Using the workflow, they screened conditions for over 760 reactions on a nanomolar scale, identifying the best reaction conditions by looking at the relative conversion into product via HPLC. This identified optimal conditions for the photoredox-catalysed coupling of the heteroarenes with carbamyl amines. However, the Astex team haven’t been the only ones working on these reactions, and in the weeks leading up to the publication of their research, two different laboratories also reported their findings on the same types of cross-coupling reaction.2,3
‘Photoredox is a hot area,’ says Johnson. ‘The point of our work is the approach used – taking a fragment hit, developing new chemistry to functionalise it, and not necessarily knowing what precise reaction will be discovered as a result.’

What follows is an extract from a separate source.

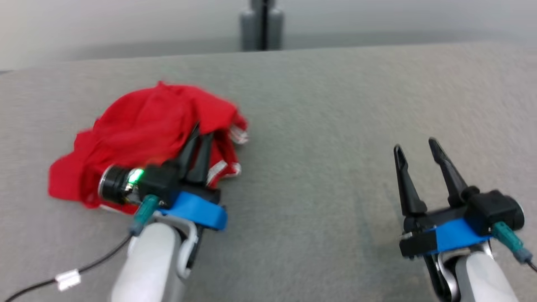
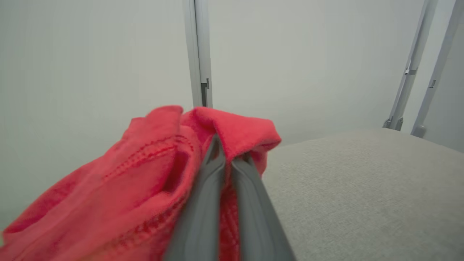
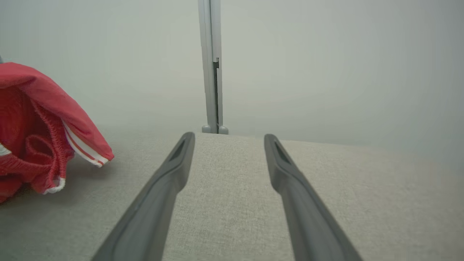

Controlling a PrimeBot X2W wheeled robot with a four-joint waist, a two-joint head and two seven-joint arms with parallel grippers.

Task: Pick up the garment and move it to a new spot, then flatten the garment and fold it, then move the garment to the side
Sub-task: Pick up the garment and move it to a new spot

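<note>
Around: grey cloth-topped desk (image 1: 335, 126). A grey upright post (image 1: 261, 25) stands behind its far edge, centre. Two slanted grey poles (image 2: 417, 72) stand past the desk, at the right of the left wrist view. A black cable (image 1: 100, 260) with a white tag (image 1: 67, 280) trails from the left forearm at lower left.

Garment (image 1: 138, 134): red with white-striped trim, a crumpled heap on the left part of the desk. Its bulk rests on the surface. Head view is motion-blurred there.

Left arm: pale forearm comes up from the bottom left, with the wrist over the heap's near right side. The fingers point away and slightly right, into the cloth.

Right arm: forearm comes up from the lower right, fingers pointing away, low over the desk and well apart from the garment.

Left pincer (image 1: 202, 131): clenched on the garment. In the wrist view the fingers are nearly together, with a red fold pinched between them and draped over the tips.

Right pincer (image 1: 415, 145): released, jaws spread wide, gripping nothing, only desk surface visible between the fingers.
</note>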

Ian Davies, director of scientific relationships at the Princeton Catalysis Institute, US, which also develops photocatalytic reactions for drug discovery, is impressed by these new methods. ‘Astex has an established track record in using fragment-based drug discovery, and it is exciting to see them extend their chemistry toolbox using the latest methods to improve their fragment-to-lead platform,’ he says.
The group at Astex has now used the workflow to discover other successful functionalisation reactions and say the approach can also be applied to non-fragment-based drug discovery processes, such as late stage functionalisation.